Леон встревоженно огляделся. Стены вокруг оставались спокойного, первоначального розового цвета. Как он ни приглядывался, никакого угрожающего потемнения он не разглядел.

— Дура — этот "колодец", тупой до последней степени, — продолжал Роман. — Возможно, наверху он и покраснел, когда сообразил, что в нём происходит, да еда-то — тю-тю!

— Не вполне понял, почему "колодец" — дура, а не дурак, — сказал Брис. — Думаешь, он женского рода?

— Не-а! Просто назови человека дураком — он тут же забудет. А дурой назови — драчка точно обеспечена!

— Ах, какие психологические изыскания!

— Да уж не ваши примитивные самоанализы — "человек я слабенький"!

— Э-э, мне, конечно, не хотелось бы прерывать вашу в высшей степени интеллектуальную беседу по столь занимательной психологической проблеме, господа, но, по моим скромным наблюдениям, скорость нашего продвижения снижается.

— Чего-чего сказал?! Обалдеть! Леон, как ты все выверты запомнил-то в своей речи, а? Во, Брис, учись выражаться, пока среди нас такие гиганты мысли!

— Роман, будь другом, заткнись, ладно? Что-то тебя сегодня прорвало.

— А чего удивляться? Психую. Не каменный.

7.

— Интересно было бы влезть в "колодец", когда Мигель прибывает в Ловушку, — задумчиво сказал Рашид. — Очень интересно.
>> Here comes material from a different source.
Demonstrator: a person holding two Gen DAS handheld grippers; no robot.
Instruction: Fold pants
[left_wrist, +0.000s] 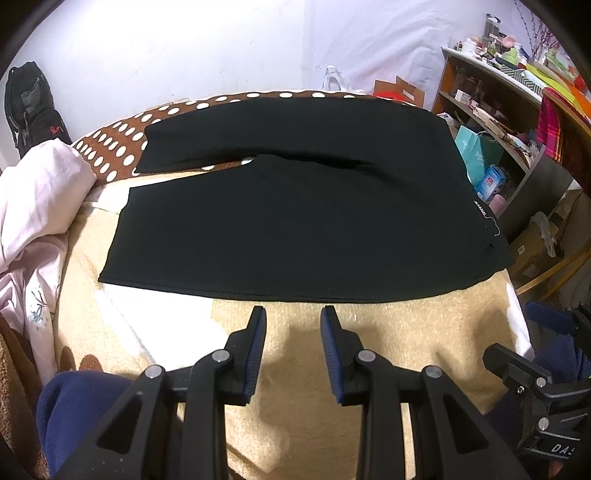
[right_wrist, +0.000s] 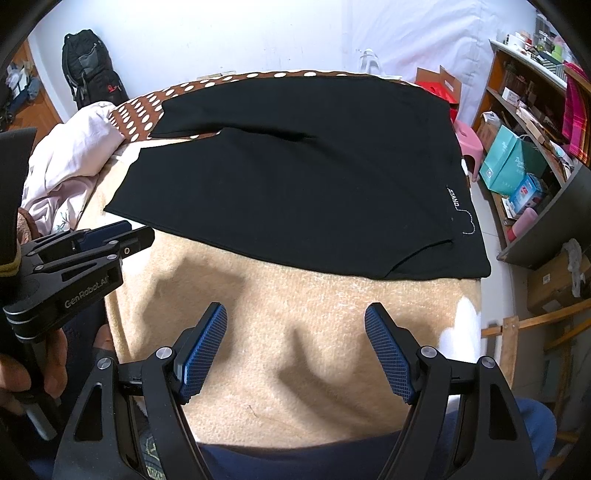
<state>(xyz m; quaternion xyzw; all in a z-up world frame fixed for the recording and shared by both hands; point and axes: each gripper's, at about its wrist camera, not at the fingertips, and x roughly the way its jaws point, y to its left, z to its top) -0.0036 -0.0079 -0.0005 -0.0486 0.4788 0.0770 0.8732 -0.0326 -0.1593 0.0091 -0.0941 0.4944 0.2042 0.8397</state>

Они стояли в странном помещении. В высоту — бесконечность полой колбасой, между ногами и каменным полом — пружинящее, как хороший диван, пространство с ладонь шириной. Три стены метра два на два. Четвёртая отсутствует.

Странное помещение. Минутой раньше они согласились с мнением Володьки, что оно здорово напоминает доисторический лифт. Кабинка наверняка здесь бы поместилась и прекрасно вписалась бы в шершавые стены, если бы её сделали из необструганных досок.

И смотрели они в проём — туда, где, по идее, должна быть стена с дверью, и видели часть каменной поверхности перед "лифтом", а дальше всё исчезало во тьме.

— Полагаешь, в этот момент движение будет в другую сторону? — откликнулся на Рашидовы размышления вслух док Никита. — А если движение вообще циклично? По рассказам Романа и Леона, "блинчики" с трудом плыли против течения, а потом — помните, как они вылетали из "колодца"? Будто ими стреляли.

— Красивая логическая цепочка получается, — заметил Володька. — Ведь если подытожить всё, что было: как нас несло вниз, как скорость постепенно сходила на нет, как теперь стоим и ничего не чувствуем, — то вывод напрашивается один: назрела необходимость немедленно драть отсюда, иначе нас вернёт в Ловушку. Ну, что? Рашид, твоё зрение получше. Успел просканировать?

— Во всяком случае, местечко перед нами, кажется, безопасно. А вот из личных впечатлений могу добавить, что воздушная подушка под ногами растёт. Прыгаем?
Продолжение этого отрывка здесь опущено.